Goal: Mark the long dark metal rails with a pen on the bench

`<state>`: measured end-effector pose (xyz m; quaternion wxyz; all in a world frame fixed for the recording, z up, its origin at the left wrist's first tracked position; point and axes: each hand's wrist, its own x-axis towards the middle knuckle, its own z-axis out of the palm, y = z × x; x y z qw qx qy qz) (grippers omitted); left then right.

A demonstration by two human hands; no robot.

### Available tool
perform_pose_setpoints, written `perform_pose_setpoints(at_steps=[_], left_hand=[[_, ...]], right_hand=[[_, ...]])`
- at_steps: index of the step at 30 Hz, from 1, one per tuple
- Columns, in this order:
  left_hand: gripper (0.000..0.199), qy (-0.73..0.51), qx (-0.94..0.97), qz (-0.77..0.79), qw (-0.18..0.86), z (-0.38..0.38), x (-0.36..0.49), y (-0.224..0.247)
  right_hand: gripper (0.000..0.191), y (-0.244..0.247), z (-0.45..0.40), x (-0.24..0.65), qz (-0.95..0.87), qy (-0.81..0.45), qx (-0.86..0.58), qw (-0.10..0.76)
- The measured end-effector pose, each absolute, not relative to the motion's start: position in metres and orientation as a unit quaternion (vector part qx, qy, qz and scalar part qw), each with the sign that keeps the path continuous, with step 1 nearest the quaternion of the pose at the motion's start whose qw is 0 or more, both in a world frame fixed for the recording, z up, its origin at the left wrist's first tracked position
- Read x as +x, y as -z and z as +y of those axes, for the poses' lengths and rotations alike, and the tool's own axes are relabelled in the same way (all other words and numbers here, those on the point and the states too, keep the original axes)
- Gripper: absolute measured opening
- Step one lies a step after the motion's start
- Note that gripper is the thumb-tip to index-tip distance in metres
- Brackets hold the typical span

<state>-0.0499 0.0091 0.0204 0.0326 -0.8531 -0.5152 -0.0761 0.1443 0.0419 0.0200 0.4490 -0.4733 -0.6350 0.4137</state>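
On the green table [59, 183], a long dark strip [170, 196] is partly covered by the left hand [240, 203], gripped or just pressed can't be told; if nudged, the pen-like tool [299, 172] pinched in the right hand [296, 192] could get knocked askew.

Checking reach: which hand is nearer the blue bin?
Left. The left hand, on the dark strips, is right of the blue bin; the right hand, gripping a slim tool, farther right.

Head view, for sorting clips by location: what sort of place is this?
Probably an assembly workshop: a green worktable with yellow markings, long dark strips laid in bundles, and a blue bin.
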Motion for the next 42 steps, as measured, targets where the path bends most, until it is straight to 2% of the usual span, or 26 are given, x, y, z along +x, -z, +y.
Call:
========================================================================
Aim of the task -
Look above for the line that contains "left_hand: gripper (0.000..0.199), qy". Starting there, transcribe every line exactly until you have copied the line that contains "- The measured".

Output for this exercise -
  left_hand: gripper (0.000..0.199), qy (-0.73..0.51), qx (-0.94..0.97), qz (-0.77..0.79), qw (-0.18..0.86), z (-0.38..0.38), x (-0.36..0.49), y (-0.224..0.247)
  right_hand: gripper (0.000..0.191), y (-0.244..0.247), z (-0.45..0.40), x (-0.24..0.65), qz (-0.95..0.87), qy (-0.81..0.45), qx (-0.86..0.58), qw (-0.10..0.76)
- The measured end-effector pose, each absolute, not relative to the motion's start: position in metres and orientation as a unit quaternion (vector part qx, qy, qz and scalar part qw), each with the sign that keeps the path continuous, with step 1 nearest the quaternion of the pose at the motion's start whose qw is 0 or more, both in a world frame fixed for the recording, z up, its origin at the left wrist's first tracked position

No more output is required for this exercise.